Fakultät für Physik, Universität Bielefeld, D-33615 Bielefeld, Germany E-mail: okacz, schmidt, p.steinbrecher@physik.uni-bielefeld.de

# Swagato Mukherjee\*

Physics Department, Brookhaven National Laboratory, Upton, NY 11973, USA E-mail: swagato@bnl.gov

### M. Wagner

Physics Department, Indiana University, Bloomington, IN 47405, USA E-mail: mathwagn@indiana.edu

The runtime of a Lattice QCD simulation is dominated by a small kernel, which calculates the product of a vector by a sparse matrix known as the "Dslash" operator. Therefore, this kernel is frequently optimized for various HPC architectures. In this contribution we compare the performance of the Intel<sup>®</sup> Xeon Phi<sup>™</sup> to current Kepler-based NVIDIA<sup>®</sup> Tesla<sup>™</sup> GPUs running a conjugate gradient solver.

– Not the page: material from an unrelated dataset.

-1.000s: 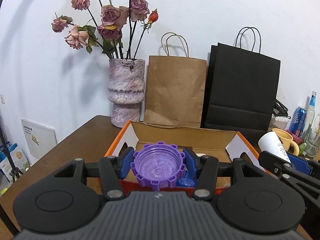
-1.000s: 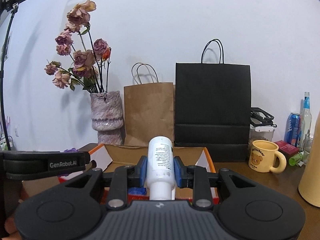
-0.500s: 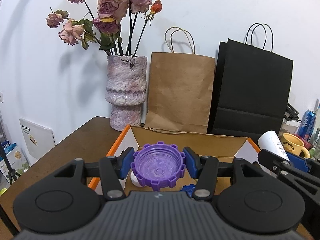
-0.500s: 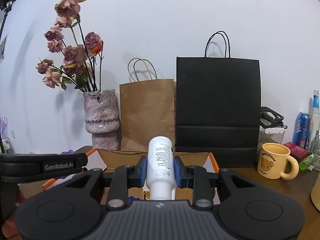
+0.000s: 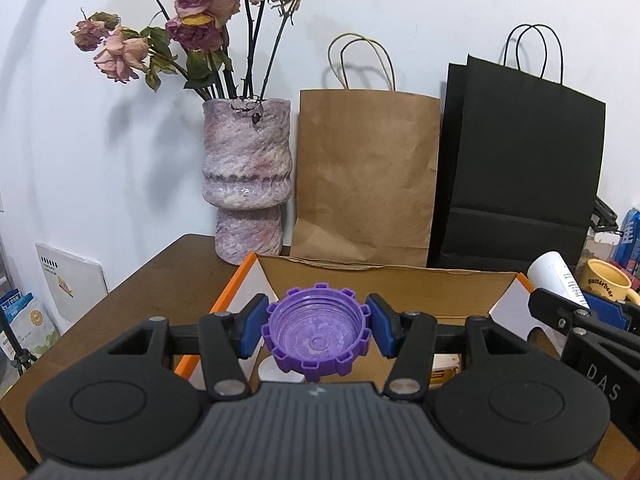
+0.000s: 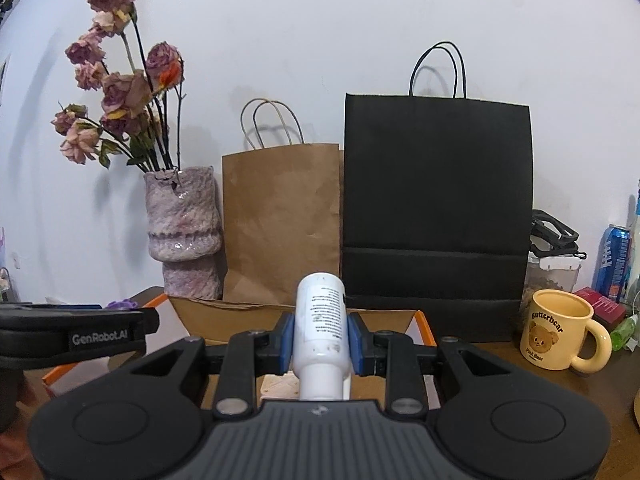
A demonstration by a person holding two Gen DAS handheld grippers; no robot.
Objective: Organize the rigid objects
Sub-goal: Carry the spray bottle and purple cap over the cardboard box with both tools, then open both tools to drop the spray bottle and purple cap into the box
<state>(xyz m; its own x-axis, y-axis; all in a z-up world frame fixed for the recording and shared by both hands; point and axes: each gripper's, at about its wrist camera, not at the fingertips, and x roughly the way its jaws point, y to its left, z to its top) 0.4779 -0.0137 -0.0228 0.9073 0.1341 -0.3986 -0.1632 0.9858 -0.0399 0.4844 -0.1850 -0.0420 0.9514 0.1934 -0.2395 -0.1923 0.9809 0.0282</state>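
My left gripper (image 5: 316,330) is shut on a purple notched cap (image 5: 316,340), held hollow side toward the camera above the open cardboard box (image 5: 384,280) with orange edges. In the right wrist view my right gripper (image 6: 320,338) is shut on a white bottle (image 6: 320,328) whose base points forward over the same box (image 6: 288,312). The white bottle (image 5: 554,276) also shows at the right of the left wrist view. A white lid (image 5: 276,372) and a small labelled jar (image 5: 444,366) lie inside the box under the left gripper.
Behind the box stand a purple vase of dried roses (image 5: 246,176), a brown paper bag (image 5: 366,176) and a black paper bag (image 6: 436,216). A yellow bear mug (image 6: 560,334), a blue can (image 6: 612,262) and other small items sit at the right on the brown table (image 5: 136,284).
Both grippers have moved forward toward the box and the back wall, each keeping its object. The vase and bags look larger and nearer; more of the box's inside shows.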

By exposing more parallelism to the accelerator through inverting multiple vectors at the same time we obtain a performance >250 GFlop/s on both architectures. This more than doubles the performance of the inversions. We give a short overview of both architectures, discuss some details of the implementation and the effort required to obtain the achieved performance.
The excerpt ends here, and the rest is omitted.